Afghanistan: How medieval superstition facilitates murder…

…or why God cares much more about what’s on your head than what’s in it.

SMH

He watched in disbelief as the guard asked the elder ahead of him to remove his turban and lay it on the table. Niaz, who had journeyed more than eight hours on rugged roads, shuddered.

”That made us so embarrassed, and it made me so sad,” he said. ”I felt dishonoured when the guard said,” he hesitated, as if even recalling the words made him upset, ” ‘undo your turban’.”

”I had wanted to see the President,” he added, ”but after that search, I thought it would have been better if I had not come.”

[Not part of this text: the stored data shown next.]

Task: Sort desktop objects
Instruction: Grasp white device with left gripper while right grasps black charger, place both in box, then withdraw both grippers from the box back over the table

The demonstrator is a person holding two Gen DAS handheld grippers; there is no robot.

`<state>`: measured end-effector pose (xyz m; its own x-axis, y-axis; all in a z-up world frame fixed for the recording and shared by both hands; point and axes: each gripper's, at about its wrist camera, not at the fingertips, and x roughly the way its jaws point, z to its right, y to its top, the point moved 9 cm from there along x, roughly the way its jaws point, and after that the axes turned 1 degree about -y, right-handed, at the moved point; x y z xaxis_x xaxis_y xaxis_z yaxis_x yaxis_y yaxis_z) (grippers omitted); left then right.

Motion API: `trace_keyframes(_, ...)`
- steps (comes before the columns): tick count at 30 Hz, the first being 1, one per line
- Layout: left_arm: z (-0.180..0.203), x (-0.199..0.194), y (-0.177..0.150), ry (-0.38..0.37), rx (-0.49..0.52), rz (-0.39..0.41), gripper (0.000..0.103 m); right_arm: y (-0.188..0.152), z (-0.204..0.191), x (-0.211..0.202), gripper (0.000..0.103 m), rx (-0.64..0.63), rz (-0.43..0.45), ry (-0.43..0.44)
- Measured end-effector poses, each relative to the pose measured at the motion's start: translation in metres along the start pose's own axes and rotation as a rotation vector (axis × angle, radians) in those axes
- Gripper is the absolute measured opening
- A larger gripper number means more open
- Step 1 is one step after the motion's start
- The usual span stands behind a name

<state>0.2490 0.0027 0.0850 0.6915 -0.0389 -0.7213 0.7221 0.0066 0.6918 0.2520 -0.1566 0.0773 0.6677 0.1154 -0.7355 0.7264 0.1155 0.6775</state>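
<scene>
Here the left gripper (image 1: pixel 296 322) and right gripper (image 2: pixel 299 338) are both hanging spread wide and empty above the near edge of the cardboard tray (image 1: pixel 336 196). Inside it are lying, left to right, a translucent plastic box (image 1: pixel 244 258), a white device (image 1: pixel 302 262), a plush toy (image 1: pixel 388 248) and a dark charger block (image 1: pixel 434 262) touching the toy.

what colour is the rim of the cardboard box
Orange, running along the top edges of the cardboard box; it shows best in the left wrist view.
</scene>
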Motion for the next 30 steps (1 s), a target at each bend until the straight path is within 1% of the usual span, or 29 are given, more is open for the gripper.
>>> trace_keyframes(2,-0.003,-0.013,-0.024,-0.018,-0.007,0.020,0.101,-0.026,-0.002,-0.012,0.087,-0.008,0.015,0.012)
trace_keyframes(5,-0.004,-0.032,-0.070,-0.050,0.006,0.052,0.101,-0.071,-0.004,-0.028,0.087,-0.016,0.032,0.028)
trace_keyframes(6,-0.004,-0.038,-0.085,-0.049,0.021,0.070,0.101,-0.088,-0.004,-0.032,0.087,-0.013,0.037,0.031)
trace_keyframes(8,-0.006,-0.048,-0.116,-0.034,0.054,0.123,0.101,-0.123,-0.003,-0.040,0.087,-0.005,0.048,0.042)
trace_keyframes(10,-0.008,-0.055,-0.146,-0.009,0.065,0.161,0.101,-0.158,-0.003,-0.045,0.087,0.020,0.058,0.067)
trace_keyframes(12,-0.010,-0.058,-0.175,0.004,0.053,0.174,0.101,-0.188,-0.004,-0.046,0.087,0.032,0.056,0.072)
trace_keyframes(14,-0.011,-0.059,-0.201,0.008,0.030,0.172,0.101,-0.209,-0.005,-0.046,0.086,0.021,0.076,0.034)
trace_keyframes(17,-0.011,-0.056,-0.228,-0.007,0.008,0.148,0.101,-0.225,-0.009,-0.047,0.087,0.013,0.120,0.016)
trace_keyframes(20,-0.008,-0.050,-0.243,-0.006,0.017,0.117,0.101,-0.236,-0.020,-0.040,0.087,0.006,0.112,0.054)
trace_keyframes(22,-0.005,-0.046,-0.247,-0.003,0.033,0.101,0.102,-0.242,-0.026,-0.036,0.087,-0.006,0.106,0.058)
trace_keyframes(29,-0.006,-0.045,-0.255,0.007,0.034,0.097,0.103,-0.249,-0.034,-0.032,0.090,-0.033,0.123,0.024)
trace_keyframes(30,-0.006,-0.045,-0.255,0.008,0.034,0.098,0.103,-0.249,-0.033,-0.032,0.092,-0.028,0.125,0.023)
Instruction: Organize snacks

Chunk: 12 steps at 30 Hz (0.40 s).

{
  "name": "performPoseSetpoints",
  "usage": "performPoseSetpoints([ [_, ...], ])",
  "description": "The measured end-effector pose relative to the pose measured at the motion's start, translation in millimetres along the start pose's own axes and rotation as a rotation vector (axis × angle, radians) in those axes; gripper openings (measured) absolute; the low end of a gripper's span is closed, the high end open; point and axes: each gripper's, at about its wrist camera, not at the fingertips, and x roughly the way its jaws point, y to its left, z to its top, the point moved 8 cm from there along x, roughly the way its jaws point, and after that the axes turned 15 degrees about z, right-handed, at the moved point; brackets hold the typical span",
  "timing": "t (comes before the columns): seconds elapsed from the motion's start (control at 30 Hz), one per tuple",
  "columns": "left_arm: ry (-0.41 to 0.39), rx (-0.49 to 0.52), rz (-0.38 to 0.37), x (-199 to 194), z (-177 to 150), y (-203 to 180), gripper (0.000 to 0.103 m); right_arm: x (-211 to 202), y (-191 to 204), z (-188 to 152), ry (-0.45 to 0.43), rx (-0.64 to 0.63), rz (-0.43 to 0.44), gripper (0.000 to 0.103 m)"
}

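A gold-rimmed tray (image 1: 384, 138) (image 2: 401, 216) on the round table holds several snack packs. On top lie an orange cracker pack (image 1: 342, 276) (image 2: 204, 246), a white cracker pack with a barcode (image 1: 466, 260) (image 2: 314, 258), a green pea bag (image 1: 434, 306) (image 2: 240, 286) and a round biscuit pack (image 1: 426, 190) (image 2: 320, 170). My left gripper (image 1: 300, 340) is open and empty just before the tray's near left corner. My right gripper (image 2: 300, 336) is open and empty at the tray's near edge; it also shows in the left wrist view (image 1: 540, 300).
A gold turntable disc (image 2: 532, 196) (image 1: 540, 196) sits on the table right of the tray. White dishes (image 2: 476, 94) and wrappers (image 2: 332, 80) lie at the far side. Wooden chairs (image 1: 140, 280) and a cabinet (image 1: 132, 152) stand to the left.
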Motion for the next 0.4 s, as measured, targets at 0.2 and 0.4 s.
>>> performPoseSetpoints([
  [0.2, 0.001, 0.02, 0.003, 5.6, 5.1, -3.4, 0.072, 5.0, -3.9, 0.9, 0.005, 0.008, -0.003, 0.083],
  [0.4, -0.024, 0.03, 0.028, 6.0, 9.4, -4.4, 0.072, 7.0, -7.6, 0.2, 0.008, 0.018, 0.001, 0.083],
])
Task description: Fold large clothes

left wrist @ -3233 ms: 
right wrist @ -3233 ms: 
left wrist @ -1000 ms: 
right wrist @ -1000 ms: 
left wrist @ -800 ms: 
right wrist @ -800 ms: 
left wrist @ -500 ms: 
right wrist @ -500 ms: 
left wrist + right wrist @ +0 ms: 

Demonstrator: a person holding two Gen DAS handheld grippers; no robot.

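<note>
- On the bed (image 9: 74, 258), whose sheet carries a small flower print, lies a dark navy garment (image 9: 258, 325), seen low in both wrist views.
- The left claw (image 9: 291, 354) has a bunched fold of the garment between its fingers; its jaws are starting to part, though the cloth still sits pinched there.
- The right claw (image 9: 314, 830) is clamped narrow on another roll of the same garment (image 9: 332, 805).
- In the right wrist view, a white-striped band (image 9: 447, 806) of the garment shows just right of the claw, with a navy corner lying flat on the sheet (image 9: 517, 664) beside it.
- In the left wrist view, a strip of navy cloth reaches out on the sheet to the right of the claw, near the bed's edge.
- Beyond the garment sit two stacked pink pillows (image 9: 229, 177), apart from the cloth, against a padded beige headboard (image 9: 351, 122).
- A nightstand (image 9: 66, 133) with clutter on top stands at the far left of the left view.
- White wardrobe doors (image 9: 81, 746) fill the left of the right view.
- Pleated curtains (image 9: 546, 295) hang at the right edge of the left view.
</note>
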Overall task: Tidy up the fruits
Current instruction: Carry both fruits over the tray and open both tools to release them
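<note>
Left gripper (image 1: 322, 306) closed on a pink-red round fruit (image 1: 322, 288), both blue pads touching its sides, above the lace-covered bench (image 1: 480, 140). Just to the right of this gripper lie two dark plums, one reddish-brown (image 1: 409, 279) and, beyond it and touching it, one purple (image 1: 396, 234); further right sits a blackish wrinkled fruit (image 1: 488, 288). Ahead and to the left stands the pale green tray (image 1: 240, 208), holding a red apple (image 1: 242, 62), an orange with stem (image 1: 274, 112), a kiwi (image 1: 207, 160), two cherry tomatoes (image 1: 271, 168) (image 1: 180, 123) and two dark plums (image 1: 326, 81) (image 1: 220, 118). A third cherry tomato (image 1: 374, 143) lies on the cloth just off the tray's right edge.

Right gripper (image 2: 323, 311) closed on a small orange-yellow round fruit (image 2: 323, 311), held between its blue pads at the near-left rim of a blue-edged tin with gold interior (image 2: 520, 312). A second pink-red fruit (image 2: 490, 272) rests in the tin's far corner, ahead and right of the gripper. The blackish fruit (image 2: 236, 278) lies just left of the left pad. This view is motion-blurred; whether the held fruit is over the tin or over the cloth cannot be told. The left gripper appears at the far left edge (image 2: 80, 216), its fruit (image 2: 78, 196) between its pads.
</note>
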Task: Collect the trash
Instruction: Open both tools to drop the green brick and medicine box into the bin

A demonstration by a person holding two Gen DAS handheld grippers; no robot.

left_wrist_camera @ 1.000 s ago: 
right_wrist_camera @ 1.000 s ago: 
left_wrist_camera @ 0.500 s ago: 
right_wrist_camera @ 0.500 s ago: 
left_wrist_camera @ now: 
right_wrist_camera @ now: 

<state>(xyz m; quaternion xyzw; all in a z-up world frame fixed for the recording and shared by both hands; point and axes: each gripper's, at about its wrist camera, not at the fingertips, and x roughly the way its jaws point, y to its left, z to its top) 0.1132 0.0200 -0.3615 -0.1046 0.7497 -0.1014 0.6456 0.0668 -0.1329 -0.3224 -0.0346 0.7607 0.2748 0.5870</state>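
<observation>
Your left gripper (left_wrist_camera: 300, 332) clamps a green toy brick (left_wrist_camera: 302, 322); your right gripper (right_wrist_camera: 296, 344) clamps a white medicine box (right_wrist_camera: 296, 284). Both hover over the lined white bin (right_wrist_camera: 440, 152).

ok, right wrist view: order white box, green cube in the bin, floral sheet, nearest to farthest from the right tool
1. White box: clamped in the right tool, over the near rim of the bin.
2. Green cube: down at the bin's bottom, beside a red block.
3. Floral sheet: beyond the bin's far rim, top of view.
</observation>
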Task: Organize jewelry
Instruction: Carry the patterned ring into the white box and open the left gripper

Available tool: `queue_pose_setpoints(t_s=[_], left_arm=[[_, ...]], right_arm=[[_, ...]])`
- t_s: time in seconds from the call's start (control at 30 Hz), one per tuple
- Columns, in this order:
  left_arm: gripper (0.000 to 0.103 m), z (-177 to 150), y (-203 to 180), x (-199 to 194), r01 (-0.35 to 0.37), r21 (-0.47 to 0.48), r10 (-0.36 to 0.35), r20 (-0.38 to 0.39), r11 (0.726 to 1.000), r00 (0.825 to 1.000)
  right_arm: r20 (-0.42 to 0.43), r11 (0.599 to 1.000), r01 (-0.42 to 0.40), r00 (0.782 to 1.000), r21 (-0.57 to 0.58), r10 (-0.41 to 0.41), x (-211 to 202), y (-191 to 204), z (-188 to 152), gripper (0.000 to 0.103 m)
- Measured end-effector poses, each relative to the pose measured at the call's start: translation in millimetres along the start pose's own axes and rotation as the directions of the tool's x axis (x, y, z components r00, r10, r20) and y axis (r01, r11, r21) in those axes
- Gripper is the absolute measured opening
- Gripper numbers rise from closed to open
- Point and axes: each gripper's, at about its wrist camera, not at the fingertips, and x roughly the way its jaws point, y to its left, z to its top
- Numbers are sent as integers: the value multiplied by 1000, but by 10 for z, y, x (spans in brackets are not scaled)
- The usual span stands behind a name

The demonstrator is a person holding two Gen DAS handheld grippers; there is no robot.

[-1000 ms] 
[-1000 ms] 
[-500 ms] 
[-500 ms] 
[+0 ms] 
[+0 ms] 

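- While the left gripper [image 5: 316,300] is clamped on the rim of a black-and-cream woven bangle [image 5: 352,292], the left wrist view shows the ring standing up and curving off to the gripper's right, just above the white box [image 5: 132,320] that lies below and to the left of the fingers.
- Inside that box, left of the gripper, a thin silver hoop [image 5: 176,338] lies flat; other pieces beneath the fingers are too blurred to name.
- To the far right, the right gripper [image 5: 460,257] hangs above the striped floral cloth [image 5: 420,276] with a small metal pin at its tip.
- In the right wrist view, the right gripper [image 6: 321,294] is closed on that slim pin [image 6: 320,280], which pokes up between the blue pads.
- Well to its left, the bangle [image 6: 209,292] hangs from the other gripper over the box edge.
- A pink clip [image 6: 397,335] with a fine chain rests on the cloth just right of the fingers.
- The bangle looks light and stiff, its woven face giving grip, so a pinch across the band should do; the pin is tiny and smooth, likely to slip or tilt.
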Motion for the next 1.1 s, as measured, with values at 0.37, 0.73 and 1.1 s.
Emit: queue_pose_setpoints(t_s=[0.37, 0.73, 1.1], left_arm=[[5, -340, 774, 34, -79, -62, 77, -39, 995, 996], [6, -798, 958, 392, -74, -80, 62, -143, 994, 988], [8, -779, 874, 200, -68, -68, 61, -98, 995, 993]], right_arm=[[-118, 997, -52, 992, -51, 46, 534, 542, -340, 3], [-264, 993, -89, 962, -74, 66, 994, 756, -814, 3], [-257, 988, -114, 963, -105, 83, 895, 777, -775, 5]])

The turban-searching rule at President Hamid Karzai’s presidential palace has been rigorously enforced since the assassination of the head of Afghanistan’s peace process, Burhanuddin Rabbani, who was killed by a bomb hidden in the attacker’s turban. It was the third such killing in four months, leading youths in Kabul to coin the word ”Turbanator” and US soldiers to invent the new acronym TBIED, for turban-borne improvised explosive device.

The other two instances were the killing in July of Kandahar’s senior cleric as he prayed in a mosque, and a few weeks later the killing of Kandahar’s mayor.

The searches are deeply disturbing for most Afghan men, as the turban signifies one’s religious faith and is a national dress – not to mention being something of a fashion statement.

Whereas blowing up officials is just a minor peccadillo.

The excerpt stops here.